Integrated optical studies in larger brains exacerbate the “big d

Integrated optical studies in larger brains exacerbate the “big data” problem, which is already becoming a notable challenge in multiple subareas of neuroscience. Collaborations between neuroscientists and computer scientists will become increasingly important, and even essential, for the challenges of the next 25 years—not only for generating testable hypotheses arising from models of brain dynamics or machine learning research, but also for storing, handling,

processing, and making accessible these vast data streams Gefitinib mw concurrent with the emergence of integrated and computational optical approaches. For example, large-scale Ca2+ recordings in mice will come to produce gigabytes per second of data, while CLARITY data sets for individual whole rodent brains can be ∼1–10 terabytes in size, depending on the number of color channels (Figures 1 and 3). These optical data sets will soon grow to MK8776 the ∼10 petabyte scale

and beyond, especially when larger brains including those of humans are examined at high resolution. However, conventional “cloud storage” approaches for large data sets are in many ways suboptimal for the kinds of data encountered in neuroscience, and computational/analytical methods will have to be profoundly accelerated simply to keep pace with the exhilarating new rate of data acquisition in neuroscience. Lastly, we close with some remarks on how engineers and neuroscientists might fruitfully interact in the coming years. Traditionally, there often not have not been conventional career paths, at least in academics, for engineers playing critical supporting roles in neuroscience research. In many cases, engineering departments might not view such activity as breaking sufficient ground in the engineering realm, whereas

biology departments might not appreciate the crucial but underlying links to biological discovery. As the engineering challenges become increasingly severe for neuroscientists in the years ahead, with an upcoming deluge of sophisticated instrumentation and massive data sets, the neuroscience community will need to consider carefully how best to engage and retain the best, brightest, and most ambitious engineers.

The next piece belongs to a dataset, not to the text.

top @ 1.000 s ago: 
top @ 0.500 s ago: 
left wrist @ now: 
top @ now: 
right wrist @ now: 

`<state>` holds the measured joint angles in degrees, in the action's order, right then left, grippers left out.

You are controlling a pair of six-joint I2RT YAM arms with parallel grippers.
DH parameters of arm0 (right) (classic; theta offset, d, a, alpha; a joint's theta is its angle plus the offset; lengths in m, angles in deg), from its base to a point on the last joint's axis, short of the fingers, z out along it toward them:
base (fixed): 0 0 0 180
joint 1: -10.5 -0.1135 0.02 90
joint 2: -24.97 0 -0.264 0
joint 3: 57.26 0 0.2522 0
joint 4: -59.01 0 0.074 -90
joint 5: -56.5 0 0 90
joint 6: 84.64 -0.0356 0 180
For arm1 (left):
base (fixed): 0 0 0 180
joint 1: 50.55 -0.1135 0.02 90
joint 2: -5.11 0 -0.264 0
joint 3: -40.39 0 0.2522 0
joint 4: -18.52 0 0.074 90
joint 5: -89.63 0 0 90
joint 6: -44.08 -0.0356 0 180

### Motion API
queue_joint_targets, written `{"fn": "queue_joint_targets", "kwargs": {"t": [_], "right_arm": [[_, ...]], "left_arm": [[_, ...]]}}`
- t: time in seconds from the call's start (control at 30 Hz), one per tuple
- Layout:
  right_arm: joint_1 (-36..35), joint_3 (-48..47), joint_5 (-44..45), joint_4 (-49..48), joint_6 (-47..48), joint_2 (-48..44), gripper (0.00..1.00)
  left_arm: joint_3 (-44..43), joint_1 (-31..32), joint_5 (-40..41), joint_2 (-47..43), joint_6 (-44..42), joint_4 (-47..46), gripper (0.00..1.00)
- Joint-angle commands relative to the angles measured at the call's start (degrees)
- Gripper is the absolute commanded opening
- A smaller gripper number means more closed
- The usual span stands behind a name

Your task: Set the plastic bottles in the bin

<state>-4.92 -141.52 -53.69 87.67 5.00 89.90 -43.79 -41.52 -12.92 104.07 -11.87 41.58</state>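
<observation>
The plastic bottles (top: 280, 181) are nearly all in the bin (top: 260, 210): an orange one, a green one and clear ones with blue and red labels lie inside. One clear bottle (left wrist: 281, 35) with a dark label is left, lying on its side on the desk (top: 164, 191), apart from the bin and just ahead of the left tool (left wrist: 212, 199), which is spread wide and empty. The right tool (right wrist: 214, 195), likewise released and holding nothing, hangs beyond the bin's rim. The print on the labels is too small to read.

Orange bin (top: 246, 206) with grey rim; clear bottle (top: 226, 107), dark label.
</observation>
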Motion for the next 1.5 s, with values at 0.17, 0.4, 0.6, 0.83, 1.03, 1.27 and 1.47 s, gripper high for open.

Both the engineering and neuroscience communities might be well served by further appreciation of each other’s intellectual traditions and modus operandi. Engineers are typically motivated to address wide sets of problems that share central features, permitting common tools and approaches. Biologists are usually motivated to solve specific mysteries in detail. These are distinct intellectual mind sets, and the two communities can sometimes talk past each other.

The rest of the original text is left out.